Exercise instructions: Could you retype, exactly as written, every line from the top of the records through the line that contains "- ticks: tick"?

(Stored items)
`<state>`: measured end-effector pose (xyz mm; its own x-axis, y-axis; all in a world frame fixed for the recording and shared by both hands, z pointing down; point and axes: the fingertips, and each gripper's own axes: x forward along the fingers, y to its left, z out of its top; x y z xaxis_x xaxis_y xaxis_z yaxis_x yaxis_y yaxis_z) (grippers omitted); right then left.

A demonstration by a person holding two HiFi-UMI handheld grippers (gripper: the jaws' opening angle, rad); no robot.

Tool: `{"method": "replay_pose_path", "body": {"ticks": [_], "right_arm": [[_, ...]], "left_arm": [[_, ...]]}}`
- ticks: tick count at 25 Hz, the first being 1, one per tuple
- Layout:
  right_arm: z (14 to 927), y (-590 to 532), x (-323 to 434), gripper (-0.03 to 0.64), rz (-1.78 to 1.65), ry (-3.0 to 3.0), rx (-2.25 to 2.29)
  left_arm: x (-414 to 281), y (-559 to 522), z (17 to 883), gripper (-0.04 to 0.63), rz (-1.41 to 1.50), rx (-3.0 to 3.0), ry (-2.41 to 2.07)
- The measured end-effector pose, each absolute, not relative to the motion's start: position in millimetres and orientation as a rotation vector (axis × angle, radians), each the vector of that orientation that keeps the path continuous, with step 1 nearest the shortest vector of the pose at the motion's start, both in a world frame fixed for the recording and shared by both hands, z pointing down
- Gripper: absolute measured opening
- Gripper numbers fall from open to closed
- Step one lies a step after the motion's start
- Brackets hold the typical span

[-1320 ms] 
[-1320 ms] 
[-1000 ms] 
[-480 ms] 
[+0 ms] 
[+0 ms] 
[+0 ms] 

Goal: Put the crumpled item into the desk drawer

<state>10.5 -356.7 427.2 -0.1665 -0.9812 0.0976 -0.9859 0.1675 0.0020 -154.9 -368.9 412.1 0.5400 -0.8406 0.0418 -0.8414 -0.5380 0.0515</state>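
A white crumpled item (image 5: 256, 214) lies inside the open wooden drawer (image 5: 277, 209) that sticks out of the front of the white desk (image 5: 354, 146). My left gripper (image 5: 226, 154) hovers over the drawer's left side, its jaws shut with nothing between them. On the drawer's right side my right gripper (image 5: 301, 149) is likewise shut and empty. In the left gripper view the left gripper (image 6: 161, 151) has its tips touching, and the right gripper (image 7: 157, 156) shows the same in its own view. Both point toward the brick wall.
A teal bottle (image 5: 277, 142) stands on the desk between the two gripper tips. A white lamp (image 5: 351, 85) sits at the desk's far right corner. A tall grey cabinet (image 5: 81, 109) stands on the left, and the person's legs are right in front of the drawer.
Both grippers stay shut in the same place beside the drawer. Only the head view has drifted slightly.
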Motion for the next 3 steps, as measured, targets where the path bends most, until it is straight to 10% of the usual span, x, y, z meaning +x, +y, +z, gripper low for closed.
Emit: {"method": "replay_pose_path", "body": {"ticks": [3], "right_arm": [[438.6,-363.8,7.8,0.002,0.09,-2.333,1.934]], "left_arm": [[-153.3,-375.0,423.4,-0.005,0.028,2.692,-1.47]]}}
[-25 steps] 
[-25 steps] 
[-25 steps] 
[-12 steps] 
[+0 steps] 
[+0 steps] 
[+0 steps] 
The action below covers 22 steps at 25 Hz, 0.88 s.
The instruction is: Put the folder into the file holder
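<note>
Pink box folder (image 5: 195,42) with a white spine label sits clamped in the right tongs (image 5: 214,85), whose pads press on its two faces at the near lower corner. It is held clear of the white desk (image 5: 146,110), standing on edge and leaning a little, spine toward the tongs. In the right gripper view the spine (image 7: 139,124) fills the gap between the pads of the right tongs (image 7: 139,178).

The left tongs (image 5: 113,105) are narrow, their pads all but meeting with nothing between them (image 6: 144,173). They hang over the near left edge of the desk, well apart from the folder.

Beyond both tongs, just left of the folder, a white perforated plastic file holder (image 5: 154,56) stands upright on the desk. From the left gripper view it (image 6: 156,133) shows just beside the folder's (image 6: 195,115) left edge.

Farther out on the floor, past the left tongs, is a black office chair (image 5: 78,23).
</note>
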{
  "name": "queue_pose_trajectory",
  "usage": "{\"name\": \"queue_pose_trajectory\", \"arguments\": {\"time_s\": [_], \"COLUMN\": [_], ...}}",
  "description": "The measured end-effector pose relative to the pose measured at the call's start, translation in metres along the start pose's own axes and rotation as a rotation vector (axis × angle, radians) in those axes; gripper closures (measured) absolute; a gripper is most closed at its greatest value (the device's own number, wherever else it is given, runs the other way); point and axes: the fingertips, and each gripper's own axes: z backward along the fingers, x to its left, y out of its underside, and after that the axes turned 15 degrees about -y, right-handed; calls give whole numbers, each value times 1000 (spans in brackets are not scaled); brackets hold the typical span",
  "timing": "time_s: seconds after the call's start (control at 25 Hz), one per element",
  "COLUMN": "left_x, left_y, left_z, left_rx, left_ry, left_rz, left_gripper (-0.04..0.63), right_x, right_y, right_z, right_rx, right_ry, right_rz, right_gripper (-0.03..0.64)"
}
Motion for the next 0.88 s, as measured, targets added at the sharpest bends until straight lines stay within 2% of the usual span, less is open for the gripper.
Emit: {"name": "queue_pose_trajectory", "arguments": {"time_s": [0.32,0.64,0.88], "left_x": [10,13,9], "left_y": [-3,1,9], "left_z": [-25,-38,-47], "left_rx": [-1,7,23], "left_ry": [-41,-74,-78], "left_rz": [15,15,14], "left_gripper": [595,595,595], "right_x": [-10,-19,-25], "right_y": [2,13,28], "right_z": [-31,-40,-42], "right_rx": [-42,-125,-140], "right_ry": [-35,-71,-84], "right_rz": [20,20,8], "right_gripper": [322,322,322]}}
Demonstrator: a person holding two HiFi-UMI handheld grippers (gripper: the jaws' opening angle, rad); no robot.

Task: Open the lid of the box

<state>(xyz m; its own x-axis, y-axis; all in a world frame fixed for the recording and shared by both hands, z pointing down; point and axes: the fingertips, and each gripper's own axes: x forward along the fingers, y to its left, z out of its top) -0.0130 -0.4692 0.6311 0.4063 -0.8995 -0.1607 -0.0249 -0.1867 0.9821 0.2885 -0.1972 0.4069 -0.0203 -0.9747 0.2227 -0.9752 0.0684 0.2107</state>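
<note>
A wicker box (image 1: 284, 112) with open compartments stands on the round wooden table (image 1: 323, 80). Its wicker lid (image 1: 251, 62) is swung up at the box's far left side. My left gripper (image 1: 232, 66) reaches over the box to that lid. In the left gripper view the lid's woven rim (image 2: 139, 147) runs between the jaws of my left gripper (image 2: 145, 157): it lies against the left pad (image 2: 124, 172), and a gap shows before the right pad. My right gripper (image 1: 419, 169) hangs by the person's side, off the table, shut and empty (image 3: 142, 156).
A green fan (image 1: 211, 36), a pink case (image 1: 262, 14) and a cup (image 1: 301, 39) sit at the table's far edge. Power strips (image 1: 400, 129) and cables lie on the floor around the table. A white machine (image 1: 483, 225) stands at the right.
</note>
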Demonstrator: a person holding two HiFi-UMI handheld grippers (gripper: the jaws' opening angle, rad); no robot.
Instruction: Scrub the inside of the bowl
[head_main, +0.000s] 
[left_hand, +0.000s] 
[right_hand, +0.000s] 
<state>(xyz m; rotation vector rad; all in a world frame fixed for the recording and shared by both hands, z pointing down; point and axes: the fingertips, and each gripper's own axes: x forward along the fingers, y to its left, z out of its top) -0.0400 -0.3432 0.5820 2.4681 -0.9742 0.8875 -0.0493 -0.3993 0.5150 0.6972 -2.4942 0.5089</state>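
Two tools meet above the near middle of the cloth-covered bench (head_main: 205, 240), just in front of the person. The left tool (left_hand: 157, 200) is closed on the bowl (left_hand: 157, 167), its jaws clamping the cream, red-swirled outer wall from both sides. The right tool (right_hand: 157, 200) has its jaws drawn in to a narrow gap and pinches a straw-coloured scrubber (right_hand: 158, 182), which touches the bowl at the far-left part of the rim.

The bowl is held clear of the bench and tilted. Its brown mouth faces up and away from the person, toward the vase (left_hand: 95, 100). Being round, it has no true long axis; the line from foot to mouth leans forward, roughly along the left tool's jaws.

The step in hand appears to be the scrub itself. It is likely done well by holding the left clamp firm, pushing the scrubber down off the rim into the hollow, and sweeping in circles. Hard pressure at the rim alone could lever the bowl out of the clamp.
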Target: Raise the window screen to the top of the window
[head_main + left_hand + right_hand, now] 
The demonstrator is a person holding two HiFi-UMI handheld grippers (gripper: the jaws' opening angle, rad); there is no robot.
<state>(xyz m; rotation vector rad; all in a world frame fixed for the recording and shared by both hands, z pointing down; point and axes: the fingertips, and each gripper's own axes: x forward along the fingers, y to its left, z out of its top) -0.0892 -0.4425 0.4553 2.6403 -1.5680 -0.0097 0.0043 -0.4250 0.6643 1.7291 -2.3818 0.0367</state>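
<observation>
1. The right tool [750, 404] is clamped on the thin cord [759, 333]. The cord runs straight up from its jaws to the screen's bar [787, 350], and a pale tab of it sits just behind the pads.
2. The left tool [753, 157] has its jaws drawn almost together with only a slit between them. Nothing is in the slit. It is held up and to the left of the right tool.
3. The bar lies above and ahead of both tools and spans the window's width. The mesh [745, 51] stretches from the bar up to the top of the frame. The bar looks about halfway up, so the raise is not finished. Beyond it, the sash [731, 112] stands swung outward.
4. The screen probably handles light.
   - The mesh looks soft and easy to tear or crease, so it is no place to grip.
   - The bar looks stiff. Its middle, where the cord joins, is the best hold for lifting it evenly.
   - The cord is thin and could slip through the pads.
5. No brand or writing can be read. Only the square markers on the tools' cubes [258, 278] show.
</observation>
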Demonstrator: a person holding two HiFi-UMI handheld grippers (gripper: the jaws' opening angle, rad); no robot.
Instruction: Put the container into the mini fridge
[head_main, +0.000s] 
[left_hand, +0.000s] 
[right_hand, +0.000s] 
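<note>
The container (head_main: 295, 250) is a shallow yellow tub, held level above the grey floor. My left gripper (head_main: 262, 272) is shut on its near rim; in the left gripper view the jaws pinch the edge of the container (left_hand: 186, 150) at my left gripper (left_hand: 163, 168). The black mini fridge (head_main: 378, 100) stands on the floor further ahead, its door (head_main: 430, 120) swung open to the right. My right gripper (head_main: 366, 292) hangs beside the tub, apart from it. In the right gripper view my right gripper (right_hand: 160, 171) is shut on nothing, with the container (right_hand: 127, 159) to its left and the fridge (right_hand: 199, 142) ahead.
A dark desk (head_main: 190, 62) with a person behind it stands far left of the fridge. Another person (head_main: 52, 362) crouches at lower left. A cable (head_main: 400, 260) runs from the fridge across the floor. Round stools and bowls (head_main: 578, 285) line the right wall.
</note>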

Exercise response:
`<state>`: measured end-effector pose (xyz mm; its own x-axis, y-axis; all in a world frame fixed for the recording and shared by both hands, z pointing down; point and axes: the fingertips, and each gripper's own axes: x forward along the fingers, y to its left, z out of its top; x y z xaxis_x xaxis_y xaxis_z yaxis_x yaxis_y yaxis_z) (grippers omitted); right then left.

A demonstration by a person holding two HiFi-UMI handheld grippers (gripper: the jaws' opening angle, rad); no robot.

Tool: `{"method": "replay_pose_path", "body": {"ticks": [_], "right_arm": [[_, ...]], "left_arm": [[_, ...]]}}`
- ticks: tick count at 25 Hz, the first being 1, one per tuple

This completes the answer to the exercise.